Le Parti indépendantiste appuie l'indépendance du Kosovo

et déplore la bouderie de quelques souverainistes d'ici à l'endroit du nouvel État

DUI - Référendum - Kosovo (17 février 2008), Soudan (janvier 2011)



Survenue le dimanche 17 février 2008, la déclaration d'indépendance de la République du Kosovo a été, par voie de communiqué, saluée le jour même par le Parti indépendantiste. Le Kosovo devenait ainsi le 193e État indépendant de la planète. Le Parti indépendantiste déplore aujourd'hui que cette indépendance soit boudée par certaines voix québécoises associées pourtant à la mouvance « souverainiste ». Les Kosovars méritent les félicitations des Québécois et des indépendantistes d'ici et ils ont besoin de leur appui en ces jours historiques. Il est grotesque de voir des « souverainistes » faire la fine bouche devant cette indépendance effective pendant que, dans la rue et sur nos tribunes, les milliers de Kosovars vivant au Canada pressent ce pays de reconnaître le nouvel État de droit.

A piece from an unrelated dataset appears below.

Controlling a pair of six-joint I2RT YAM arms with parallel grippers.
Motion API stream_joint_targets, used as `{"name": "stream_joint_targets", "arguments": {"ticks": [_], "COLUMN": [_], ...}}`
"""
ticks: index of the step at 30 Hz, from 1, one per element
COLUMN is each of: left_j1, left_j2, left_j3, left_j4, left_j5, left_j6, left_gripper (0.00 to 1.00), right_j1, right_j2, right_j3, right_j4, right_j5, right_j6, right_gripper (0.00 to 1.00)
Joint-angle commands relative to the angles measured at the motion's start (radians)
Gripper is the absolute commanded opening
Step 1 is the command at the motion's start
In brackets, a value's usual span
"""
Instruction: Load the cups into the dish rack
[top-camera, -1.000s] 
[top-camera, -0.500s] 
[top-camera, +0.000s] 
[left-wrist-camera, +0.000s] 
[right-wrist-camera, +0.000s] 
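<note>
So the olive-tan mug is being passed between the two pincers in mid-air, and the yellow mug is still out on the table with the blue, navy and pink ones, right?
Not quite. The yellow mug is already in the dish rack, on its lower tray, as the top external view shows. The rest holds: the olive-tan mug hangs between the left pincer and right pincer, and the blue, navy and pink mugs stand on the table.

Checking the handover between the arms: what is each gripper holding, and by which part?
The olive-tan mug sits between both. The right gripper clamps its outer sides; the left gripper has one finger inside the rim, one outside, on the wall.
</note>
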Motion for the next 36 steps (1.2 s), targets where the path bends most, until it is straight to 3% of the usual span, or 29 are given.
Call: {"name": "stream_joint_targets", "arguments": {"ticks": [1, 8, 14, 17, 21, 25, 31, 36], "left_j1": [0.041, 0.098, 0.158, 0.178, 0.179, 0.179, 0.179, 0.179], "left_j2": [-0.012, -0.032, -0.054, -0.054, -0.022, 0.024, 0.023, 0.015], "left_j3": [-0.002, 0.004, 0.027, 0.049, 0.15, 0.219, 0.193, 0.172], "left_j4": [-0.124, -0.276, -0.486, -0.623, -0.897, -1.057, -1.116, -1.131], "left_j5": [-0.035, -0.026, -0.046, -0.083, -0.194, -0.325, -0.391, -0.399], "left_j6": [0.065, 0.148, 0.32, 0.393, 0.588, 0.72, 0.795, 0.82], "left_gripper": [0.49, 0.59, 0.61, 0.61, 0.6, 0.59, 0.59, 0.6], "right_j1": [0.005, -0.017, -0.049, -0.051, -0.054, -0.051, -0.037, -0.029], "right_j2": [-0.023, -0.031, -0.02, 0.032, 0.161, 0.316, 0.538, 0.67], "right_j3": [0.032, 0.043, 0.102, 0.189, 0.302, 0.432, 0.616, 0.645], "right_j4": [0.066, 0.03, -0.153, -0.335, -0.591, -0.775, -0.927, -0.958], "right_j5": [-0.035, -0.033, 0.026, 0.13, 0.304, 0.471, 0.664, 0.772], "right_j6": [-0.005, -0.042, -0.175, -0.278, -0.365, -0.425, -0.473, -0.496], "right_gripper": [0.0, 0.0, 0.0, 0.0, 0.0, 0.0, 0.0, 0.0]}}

Ce matin, une vingtaine de démocraties dans le monde avaient déjà reconnu officiellement l'indépendance kosovare, dont les États-Unis, la France et seize autres États européens. Le Parti indépendantiste a confiance que d'autres reconnaissances suivront rapidement et il appuie la demande des Kosovars d'ici pour qu'Ottawa y joigne la sienne sans délai.

Après avoir procédé à sa déclaration d'indépendance, la République du Kosovo a, par voie officielle, demandé à tous les États du monde de la reconnaître. Le nouveau gouvernement vient d'approuver ses dix premiers projets de loi, soumis demain à l'adoption du Parlement, touchant l'établissement d'un ministère des Affaires étrangères, d'une police autonome, d'une citoyenneté et d'un passeport kosovars, etc. L'indépendance de l'ancienne province serbe, qui n'a rien à voir avec un « rapatriement de pouvoirs », s'est effectuée de façon démocratique sans recourir à un référendum et sans l'accord obligé de l'État dont elle fait sécession. L'indépendance du Québec pourra s'effectuer de même : acte déclaratoire incontournable de notre Assemblée nationale, suivi par l'adoption d'une Constitution initiale et de lois relatives aux tribunaux, aux impôts et autres priorités du nouvel État. L'exemple kosovar nous montre :
- qu'un référendum n'est pas obligatoire ni nécessaire ;
- que la déclaration d'indépendance est la condition de la reconnaissance internationale, non l'inverse ;
- que l'indépendance n'est pas affaire de pouvoirs à rapatrier d'Ottawa.

Ce sont sans doute ces confusions qui sous-tendent aujourd'hui la petite bouderie de quelques souverainistes d'ici à l'endroit de l'indépendance kosovare, laquelle est au contraire de nature à éclairer les Québécois dans leur marche vers l'indépendance.